NE: A lot of folks have heard of STEM, which is Science, Technology, Engineering, and Mathematics. There’s also this new wave of STEAM that adds an “A” for the Arts, but we are proposing a STREAM-based school, which adds an “R” for Reading and Writing. What we have noticed, and our families and communities are saying that is our students are lacking social skills. Students don’t know how to interact with each other and adults to get the things that they need and to advocate for themselves. So, the “R” isn’t only for the literacy crisis that we have going on because I hate to keep talking about it because I think at this point, folks know that we’re in a literacy crisis, it’s bigger than that. It’s bigger than just having kids reading on grade level and keep up, it’s having them read on a grade level and then be able to articulate those thoughts into the greater world. STREAM encompasses all the creativity and innovation that STEM and STEAM give you, but it pushes the envelope on how to articulate that into the greater world and really create value for your community and yourself.
AV: To you, what is the importance of STEM, STEAM, and STREAM education?
NE: I don’t know how old you are, but if you went through school when we had cursive in the second grade, it’s not like that anymore. Kids don’t know how to write in cursive anymore and that’s crazy to me because how are you signing contracts and you don’t know how to sign your name. Our kids are saying they want to be entrepreneurs and business leaders, but it’s like if you can’t read, write, or sign the contract, how are you going to be a business leader or entrepreneur? So, the real big difference in STREAM is we’re giving you that next step like you know what you want to do, you kind of know how to get there, so let’s give you those application skills so you can make sure you can get to that next step or continue down the path you have chosen.
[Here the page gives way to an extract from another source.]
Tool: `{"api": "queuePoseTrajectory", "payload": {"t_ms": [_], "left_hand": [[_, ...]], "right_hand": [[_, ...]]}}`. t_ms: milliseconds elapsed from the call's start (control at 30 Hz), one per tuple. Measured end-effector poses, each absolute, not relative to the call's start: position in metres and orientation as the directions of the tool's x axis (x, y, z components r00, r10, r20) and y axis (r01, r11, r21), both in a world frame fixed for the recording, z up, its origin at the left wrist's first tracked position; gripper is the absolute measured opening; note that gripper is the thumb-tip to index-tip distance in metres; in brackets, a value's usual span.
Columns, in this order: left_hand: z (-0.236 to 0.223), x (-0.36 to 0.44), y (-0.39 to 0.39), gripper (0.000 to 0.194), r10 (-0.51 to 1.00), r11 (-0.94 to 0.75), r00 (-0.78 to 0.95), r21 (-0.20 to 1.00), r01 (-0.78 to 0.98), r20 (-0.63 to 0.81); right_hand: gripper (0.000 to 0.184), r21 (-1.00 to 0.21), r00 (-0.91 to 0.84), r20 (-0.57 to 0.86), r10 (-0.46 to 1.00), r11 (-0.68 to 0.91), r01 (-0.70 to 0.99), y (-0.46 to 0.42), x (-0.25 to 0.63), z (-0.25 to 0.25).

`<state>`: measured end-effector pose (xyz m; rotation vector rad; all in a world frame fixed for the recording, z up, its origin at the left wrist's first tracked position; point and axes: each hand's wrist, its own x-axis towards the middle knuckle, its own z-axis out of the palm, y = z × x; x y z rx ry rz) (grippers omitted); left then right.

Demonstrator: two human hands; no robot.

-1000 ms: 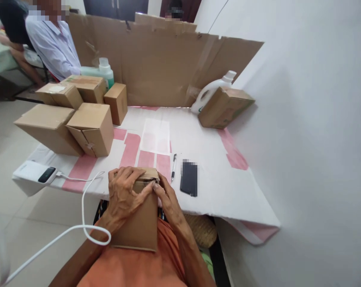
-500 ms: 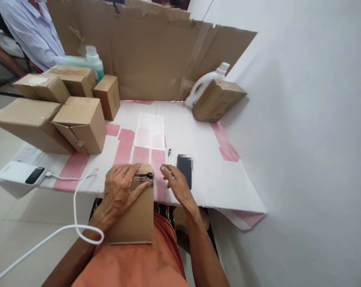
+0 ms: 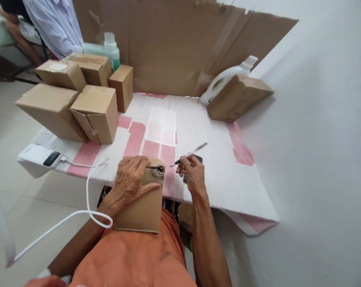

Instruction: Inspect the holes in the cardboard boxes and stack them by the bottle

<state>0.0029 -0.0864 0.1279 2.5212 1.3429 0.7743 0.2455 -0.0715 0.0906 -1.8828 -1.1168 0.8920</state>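
Observation:
A brown cardboard box (image 3: 141,213) leans against my body at the table's front edge. My left hand (image 3: 132,179) grips its upper left side, thumb across the face and fingers over the top. Near the box's top right corner is a small dark hole (image 3: 160,170) ringed by black scribbled marks. My right hand (image 3: 192,171) pinches a pen (image 3: 190,154), its tip pointing left towards the box but apart from it. Beneath that hand lies a dark phone-like slab (image 3: 197,158), partly hidden.
Several cardboard boxes (image 3: 98,99) stand at the left, with a green liquid bottle (image 3: 112,52) behind. A white jug (image 3: 223,79) and a tilted box (image 3: 240,97) are at the back right. A power bank (image 3: 38,155) with a white cable (image 3: 87,195) lies left. A person's sleeve (image 3: 59,28) shows beyond.
My right hand has picked up the pen from the table and holds it above the dark slab. My left hand stays on the box. The whole view has shifted.

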Motion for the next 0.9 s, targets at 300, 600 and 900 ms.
{"api": "queuePoseTrajectory", "payload": {"t_ms": [300, 600, 900], "left_hand": [[0.129, 0.003, -0.084, 0.056, 0.814, -0.577, 0.473, 0.377, 0.724, 0.339], [0.129, 0.002, -0.083, 0.055, 0.813, -0.580, 0.474, 0.386, 0.718, 0.339], [0.128, 0.004, -0.083, 0.055, 0.816, -0.573, 0.460, 0.378, 0.727, 0.351]], "right_hand": [[0.018, -0.990, 0.269, 0.133, 0.954, 0.141, -0.013, -0.130, 0.185, 0.126], [0.020, -0.987, 0.245, 0.139, 0.959, 0.115, 0.109, -0.129, 0.189, 0.127], [0.026, -0.994, 0.264, 0.101, 0.959, 0.085, 0.071, -0.124, 0.221, 0.125]]}}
AV: What is the importance of Black-owned charter schools in Atlanta?
NE: One of the biggest things is that for example, in Cobb County 78% of our student population are people of color and we know by the research that when the student sees themselves as an adult, the student is more likely to be more successful. Being one of the first Black women charter school founders is big because a lot of our students don’t see themselves in this type of role. I think a lot of our kiddos feel like they must go to college or do something that their families have done and so what we’re going to try to do is expose them to different people of color who are business leaders or entrepreneurs in the community to show them they can be who they want to be or have been dreaming of becoming.
AV: You have received $20k in grants to open the first STREAM school in Cobb County, how does it make you feel to have so much support in getting your passion truly in physical form?
NE: It’s really wild. I wake up every day and I’m like ‘wow, I’m starting a school’. It’s crazy, I think when we got the first $10K from the Community Foundation of Greater Atlanta, that was like wow, okay an organization believes in this. When the second $10K came, it was even better because the foundation gave me a coach that helped me figure out how to use the money, but then Transcend came in with the other $10,000 and they taught me how to make the money move. So, what they’re basically doing and supporting me in is creating a valuable tool, an experience, and a pilot of this program which we’re currently in. We’re literally running summer camp right now to pilot the school design. We’re measuring the student experience to see if kids really like this type of learning or how we’re engaging with them and creating community with them, so we can prove the point that this school is going to work with this community and population.